(Dataset records)
====================

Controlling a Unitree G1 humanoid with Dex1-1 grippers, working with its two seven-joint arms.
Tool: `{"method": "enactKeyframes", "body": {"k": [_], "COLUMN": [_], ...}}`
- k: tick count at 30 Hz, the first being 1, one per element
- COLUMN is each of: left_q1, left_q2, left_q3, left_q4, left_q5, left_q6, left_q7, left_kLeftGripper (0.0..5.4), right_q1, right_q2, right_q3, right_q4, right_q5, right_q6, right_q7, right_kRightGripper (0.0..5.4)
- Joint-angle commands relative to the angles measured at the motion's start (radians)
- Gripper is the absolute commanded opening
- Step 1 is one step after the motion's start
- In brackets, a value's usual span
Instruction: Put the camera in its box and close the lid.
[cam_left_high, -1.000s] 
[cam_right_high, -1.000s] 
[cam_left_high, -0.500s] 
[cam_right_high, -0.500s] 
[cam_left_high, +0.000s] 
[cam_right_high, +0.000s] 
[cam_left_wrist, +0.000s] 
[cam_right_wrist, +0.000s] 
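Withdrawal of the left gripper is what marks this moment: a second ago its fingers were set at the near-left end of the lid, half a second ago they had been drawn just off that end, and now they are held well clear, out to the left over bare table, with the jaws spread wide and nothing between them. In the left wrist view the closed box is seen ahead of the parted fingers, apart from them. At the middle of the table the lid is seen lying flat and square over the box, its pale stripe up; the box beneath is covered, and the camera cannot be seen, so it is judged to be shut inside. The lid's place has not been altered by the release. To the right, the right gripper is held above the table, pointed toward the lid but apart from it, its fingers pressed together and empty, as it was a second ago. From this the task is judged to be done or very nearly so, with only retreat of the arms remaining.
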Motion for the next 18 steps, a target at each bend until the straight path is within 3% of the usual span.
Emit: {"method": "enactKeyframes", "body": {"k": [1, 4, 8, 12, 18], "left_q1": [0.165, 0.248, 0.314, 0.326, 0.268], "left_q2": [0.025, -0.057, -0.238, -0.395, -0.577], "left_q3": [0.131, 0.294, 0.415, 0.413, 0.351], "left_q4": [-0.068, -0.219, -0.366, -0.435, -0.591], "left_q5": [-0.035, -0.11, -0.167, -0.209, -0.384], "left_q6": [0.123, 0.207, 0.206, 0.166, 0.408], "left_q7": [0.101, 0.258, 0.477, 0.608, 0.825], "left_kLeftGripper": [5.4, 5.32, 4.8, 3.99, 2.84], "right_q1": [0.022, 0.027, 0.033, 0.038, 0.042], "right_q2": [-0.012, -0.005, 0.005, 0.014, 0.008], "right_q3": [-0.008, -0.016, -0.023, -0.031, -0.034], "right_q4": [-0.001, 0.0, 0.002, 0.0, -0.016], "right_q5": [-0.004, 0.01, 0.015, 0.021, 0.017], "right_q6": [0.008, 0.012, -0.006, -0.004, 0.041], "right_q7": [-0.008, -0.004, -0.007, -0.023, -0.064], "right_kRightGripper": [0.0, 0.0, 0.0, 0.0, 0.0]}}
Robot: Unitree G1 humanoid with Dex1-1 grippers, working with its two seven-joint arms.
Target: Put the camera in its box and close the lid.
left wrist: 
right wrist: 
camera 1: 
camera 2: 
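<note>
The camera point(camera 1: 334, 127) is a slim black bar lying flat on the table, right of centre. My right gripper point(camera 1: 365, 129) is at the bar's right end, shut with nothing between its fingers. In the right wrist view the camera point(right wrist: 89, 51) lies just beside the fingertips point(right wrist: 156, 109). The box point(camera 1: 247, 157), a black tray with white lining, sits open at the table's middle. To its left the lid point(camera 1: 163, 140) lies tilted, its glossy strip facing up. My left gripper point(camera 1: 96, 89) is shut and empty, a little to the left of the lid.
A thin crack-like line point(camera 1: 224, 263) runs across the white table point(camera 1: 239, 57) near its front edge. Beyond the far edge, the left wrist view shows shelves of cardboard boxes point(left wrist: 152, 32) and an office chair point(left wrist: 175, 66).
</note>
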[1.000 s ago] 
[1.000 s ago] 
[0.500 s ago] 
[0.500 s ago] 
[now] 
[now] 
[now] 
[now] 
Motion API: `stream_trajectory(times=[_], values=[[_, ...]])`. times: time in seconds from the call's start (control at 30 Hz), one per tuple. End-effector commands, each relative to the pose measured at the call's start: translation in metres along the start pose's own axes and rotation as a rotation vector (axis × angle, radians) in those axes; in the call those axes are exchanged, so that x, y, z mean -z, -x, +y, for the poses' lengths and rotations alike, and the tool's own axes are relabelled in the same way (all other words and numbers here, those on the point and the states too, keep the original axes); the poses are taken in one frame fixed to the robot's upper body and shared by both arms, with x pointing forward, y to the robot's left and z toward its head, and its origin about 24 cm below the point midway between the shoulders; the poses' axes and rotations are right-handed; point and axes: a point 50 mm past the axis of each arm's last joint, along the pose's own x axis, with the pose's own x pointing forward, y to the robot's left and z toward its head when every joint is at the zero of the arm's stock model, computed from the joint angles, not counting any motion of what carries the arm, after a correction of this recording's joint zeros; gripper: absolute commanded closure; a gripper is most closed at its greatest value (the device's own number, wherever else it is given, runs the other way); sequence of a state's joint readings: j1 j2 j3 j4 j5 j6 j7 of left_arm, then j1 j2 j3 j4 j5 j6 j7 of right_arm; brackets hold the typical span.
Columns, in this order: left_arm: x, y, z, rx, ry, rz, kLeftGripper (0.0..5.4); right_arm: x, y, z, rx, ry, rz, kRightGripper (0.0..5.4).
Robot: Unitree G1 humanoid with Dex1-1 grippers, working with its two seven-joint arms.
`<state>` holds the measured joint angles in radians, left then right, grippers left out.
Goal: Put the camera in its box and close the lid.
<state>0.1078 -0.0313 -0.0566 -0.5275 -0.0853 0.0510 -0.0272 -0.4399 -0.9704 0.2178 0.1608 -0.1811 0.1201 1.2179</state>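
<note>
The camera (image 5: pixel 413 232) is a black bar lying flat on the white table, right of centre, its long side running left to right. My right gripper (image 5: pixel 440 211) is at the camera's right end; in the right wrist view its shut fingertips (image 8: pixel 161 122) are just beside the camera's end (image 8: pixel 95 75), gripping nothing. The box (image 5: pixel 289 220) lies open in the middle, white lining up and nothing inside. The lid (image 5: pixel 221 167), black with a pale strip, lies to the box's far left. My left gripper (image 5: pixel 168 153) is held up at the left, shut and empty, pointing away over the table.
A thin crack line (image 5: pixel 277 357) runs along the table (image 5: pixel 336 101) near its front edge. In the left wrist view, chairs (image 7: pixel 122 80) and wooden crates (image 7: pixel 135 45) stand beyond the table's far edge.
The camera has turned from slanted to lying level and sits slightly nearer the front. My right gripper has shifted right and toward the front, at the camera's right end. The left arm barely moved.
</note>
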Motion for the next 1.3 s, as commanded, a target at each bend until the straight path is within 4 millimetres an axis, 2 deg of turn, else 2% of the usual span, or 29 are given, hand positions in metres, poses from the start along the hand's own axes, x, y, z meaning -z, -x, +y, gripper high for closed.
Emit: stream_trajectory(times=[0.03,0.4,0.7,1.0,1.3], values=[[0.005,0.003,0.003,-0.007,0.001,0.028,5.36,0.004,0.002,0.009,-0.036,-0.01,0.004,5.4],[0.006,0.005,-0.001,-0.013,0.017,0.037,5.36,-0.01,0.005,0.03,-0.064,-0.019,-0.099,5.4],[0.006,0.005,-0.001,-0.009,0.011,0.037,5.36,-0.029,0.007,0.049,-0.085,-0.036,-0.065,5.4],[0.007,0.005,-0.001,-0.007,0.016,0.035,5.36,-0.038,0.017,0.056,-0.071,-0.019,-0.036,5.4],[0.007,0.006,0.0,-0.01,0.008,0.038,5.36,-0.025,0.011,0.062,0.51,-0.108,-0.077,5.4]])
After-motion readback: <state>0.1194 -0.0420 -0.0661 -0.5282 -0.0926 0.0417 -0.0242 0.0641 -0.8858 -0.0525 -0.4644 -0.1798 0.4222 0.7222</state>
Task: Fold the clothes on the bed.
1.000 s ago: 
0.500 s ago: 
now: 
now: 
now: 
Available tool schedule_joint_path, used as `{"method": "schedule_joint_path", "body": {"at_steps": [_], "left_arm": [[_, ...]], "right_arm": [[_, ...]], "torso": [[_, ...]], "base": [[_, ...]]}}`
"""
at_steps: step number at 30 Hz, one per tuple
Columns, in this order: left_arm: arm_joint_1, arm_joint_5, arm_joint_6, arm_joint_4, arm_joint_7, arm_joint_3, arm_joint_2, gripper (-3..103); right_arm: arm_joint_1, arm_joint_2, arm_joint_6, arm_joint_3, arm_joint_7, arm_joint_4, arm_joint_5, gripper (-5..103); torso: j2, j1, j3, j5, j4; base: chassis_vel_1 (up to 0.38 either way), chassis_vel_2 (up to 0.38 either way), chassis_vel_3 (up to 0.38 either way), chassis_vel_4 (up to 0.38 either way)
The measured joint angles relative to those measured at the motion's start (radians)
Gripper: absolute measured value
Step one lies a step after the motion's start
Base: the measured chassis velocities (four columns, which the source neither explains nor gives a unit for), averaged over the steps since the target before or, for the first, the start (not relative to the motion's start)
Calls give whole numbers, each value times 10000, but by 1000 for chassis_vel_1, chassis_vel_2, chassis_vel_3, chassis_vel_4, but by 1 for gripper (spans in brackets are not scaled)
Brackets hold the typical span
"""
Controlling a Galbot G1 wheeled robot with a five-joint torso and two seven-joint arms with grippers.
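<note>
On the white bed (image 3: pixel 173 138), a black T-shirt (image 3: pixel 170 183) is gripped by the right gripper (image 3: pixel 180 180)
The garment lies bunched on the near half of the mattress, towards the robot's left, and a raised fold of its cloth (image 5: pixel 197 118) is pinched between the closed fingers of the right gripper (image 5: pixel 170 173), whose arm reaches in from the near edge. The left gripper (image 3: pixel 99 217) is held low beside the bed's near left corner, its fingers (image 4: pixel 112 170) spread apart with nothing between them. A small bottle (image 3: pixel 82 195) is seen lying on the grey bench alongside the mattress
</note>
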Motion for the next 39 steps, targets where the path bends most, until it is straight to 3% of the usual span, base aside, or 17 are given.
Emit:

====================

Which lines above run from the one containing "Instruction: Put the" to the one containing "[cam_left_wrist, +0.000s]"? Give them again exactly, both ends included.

_SOLUTION FOR THIS PROBLEM:_
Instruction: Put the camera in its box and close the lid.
[cam_left_high, -1.000s] 
[cam_right_high, -1.000s] 
[cam_left_high, -0.500s] 
[cam_right_high, -0.500s] 
[cam_left_high, +0.000s] 
[cam_right_high, +0.000s] 
[cam_left_wrist, +0.000s] 

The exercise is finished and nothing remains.